Gyrence — Intelligence in Motion
Sign inSign up

Rate limits

Gyrence rate-limits per workspace, not per key or per IP. Every key on a workspace draws from the same bucket, the same way they draw from the same credit pool.

The goals are:

  • Keep one workspace's traffic from degrading another's.
  • Surface runaway loops early (a misconfigured agent making thousands of calls per minute).
  • Stay out of the way of normal application traffic.

The hard deadline

Independent of any rate limit, every request has a 25-second hard deadline. If the work doesn't complete in 25 seconds — slow origin, stuck headless browser, traverse fanning out further than expected — the request returns:

{ "ok": false, "error": "request exceeded 25s deadline", "code": "timeout" }

with HTTP 408. Timeouts are not billed. The deadline applies end-to-end across all tiers and retries Gyrence does internally.
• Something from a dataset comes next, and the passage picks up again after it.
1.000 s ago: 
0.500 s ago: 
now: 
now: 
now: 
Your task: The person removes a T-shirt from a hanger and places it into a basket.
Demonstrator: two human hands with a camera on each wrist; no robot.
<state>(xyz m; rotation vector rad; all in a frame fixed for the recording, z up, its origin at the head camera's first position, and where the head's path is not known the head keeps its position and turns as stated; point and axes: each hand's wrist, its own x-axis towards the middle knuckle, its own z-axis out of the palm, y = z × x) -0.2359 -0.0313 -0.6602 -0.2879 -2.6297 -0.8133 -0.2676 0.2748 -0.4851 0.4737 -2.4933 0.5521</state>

For gyres, the deadline is the most common reason a call returns fewer pages than maxPages — the budget was generous, but the clock ran out first.

When you're rate-limited

Exceeding the per-workspace rate returns:

{ "ok": false, "error": "rate limit exceeded", "code": "rate_limited" }

with HTTP 429. Rate-limited requests are not billed.

The current production limits are deliberately quiet — the platform is built around credit metering, not request-count throttling — but they exist as a circuit breaker. If you're seeing 429 in normal operation, you're almost certainly in a runaway loop; check Console → Activity to see what's firing.

Backoff strategy

When you see 429, 502 upstream_error, 503 unavailable, or 408 timeout, back off and retry. The right shape is exponential backoff with full jitter:

async function withRetry<T>(fn: () => Promise<T>, max = 4): Promise<T> {
  for (let attempt = 0; attempt < max; attempt++) {
    try {
      return await fn();
    } catch (err) {
      if (!isRetryable(err) || attempt === max - 1) throw err;
      const base = Math.min(1000 * 2 ** attempt, 8000); // 1s, 2s, 4s, 8s cap
      const delay = Math.random() * base;                // full jitter
      await new Promise((r) => setTimeout(r, delay));
    }
  }
  throw new Error("unreachable");
}
 
function isRetryable(err: unknown): boolean {
  const code = (err as { code?: string }).code;
  return code === "rate_limited" || code === "upstream_error"
      || code === "unavailable" || code === "timeout";
}

Three guidelines:

  • Cap the base. Don't let the delay grow unboundedly — 8 seconds is plenty for a 25-second-deadline API.
  • Jitter, always. Without jitter, a fleet of clients backing off in lockstep will pile back on the platform together and trigger the same 429.
  • Limit total attempts. Three to four retries is the sweet spot. Beyond that you're typically masking a real problem.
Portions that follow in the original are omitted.